Secondo l’accusa, Ferri avrebbe così reso possibile «la condotta gravemente scorretta» del giudice, secondo la procura generale «già a lui anticipata», nei confronti dei componenti del collegio definiti da Franco «un plotone di esecuzione», costituito da «quattro ultimi arrivati» che «non capivano niente». «I magistrati sono stati accusati di essere dei congiurati, questo è il fulcro della contestazione, e non esistono dubbi sul fatto che Ferri sapesse cosa Franco volesse andare a dire a Berlusconi», ha detto il sostituto procuratore generale della Cassazione Giovanni Di Leo.
«La condizione di fuori ruolo - ha aggiunto - non incide sul dovere di rispetto e correttezza nei confronti dei colleghi, anzi semmai lo rafforza per un magistrato prestato a un incarico politico come membro dell'esecutivo». Durante l’udienza l’ex deputato ha ribadito la correttezza del suo comportamento, sottolineando di non aver screditato nessuno. «Il mio ruolo era quello di sottosegretario, svolgevo le mie funzioni politiche e non di magistrato.
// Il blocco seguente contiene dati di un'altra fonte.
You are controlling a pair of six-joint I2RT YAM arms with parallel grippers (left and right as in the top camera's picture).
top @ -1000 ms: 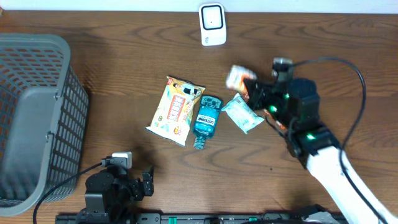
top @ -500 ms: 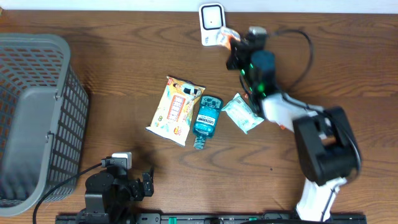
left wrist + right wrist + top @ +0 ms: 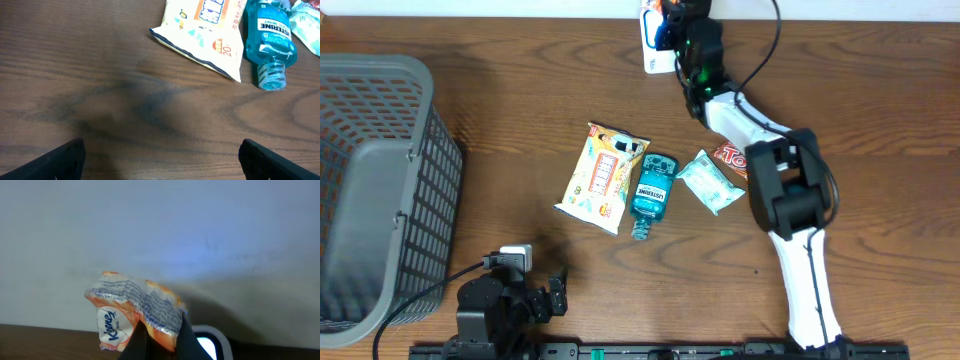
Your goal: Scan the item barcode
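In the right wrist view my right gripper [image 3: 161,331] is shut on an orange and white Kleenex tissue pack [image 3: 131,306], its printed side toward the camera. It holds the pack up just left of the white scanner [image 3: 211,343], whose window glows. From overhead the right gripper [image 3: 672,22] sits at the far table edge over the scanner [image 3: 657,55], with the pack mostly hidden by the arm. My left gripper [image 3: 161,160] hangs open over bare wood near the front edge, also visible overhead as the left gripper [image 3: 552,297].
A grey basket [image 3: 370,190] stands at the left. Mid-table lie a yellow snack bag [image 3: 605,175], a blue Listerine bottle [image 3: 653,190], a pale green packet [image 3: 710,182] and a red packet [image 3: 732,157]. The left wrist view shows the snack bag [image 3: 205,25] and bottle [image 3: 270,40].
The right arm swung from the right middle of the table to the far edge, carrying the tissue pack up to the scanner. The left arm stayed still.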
Perché Franco si è rivolto a me? Si rivolgeva a tutti. Ho la coscienza a posto».
«Leggeremo le motivazioni e faremo, ovviamente, ricorso per Cassazione, perché noi siamo convinti dell’assoluta innocenza rispetto a queste incolpazioni del dottor Ferri», ha commentato al Dubbio Luigi Antonio Panella, difensore dell’ex sottosegretario. Nella memoria difensiva depositata al Csm il legale aveva evidenziato come Ferri, all’epoca dei fatti, fosse fuori ruolo, contestando il difetto di giurisdizione della sezione disciplinare del Csm a causa dell’inapplicabilità al caso dell’articolo 2 del D. Lgs. n. 109/ 2006, che prevede ( in modo tassativo), gli “illeciti disciplinari nell’esercizio delle funzioni”.
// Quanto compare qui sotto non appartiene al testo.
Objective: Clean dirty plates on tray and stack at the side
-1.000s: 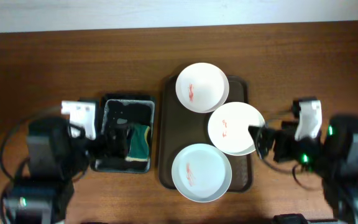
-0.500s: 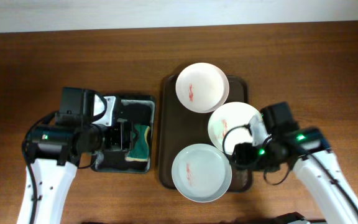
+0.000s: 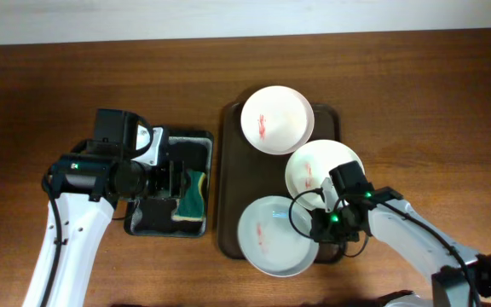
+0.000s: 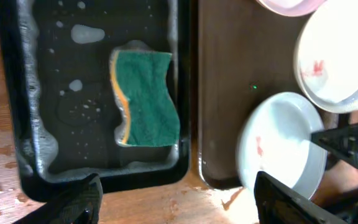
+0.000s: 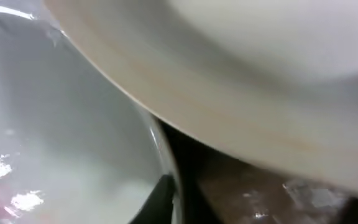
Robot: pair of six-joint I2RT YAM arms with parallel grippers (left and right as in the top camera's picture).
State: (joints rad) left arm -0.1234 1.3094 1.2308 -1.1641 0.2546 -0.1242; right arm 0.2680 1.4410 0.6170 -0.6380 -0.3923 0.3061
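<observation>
Three white plates with red smears lie on the brown tray (image 3: 233, 170): a back plate (image 3: 277, 119), a middle plate (image 3: 322, 175) at the right, and a front plate (image 3: 275, 236). My right gripper (image 3: 316, 227) is shut on the front plate's right rim. In the right wrist view one finger (image 5: 160, 199) lies inside that plate (image 5: 55, 124), with the middle plate's underside (image 5: 241, 93) just above. My left gripper (image 3: 173, 181) hangs open over the green-yellow sponge (image 3: 194, 194). Its fingers (image 4: 79, 199) stand wide apart, and the sponge (image 4: 145, 98) lies ahead of them, untouched.
The sponge lies in a wet black tray (image 3: 169, 232) just left of the brown tray. The middle plate overhangs the brown tray's right rim. Bare wooden table (image 3: 416, 94) lies to the right and behind.
My right arm swung in from the right to the front plate and shut on its rim. My left arm moved over the black tray and its jaws narrowed slightly.
</observation>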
Quello di sottosegretario è invece un organo di governo «e non svolge quindi in alcun modo le “funzioni” di magistrato, ma funzioni politiche e di governo, per cui attribuire a un sottosegretario di Stato “l'esercizio delle funzioni” di magistrato ai sensi dell’art. 2 D. Lgs. n. 109/ 2006 costituisce una manifesta violazione non solo del principio di tassatività dell’illecito disciplinare, ma anche una violazione dell’art. 10 della L. n. 400/ 1988, dell’art. 1 L. n. 215/ 2004 e dell’art. 1 L. n. 244/ 2007». Ma al netto di ciò, le condotte ipotizzate, secondo la difesa, non trovano riscontri e, anzi, vengono smentite dal contenuto delle registrazioni di quegli incontri.
Alla base della contestazione vi è l’ipotesi che Franco avesse anticipato a Ferri il contenuto di ciò che avrebbe voluto rivelare a Berlusconi, ma di ciò «non vi è alcun riscontro. Si tratta di una pura illazione, smentita con decisione dal dottor Ferri», afferma il legale. Inoltre i rapporti tra Ferri e Franco erano «solo di conoscenza superficiale»: il giudice avvicinò il politico in occasione di un convegno, un incontro fugace durante il quale Franco parlò a Ferri di un libro di Bruno Vespa, uscito circa un mese prima, che l’allora sottosegretario non aveva letto. «Franco non comunicò al dottor Ferri il contenuto del libro, ma solo che avrebbe voluto parlare con l’onorevole Berlusconi per chiarire quello che Vespa aveva scritto. Ferri, che sapeva chi era il dottor Franco e quello che aveva fatto, intuì che il suo interlocutore, magistrato molto stimato ma che egli conosceva poco, viveva un travaglio interiore e si rese disponibile a quanto il dottor Franco gli chiedeva, cioè un incontro con l’onorevole Berlusconi».
Inoltre, Ferri non avrebbe avvalorato, così come sostenuto dal pg, l’accusa mossa da Franco nei confronti del collegio che giudicò Berlusconi. «In realtà, il dottor Ferri non può aver “avvalorato” o “mostrato assenso” rispetto ad alcunché - ha evidenziato la difesa - perché non era presente».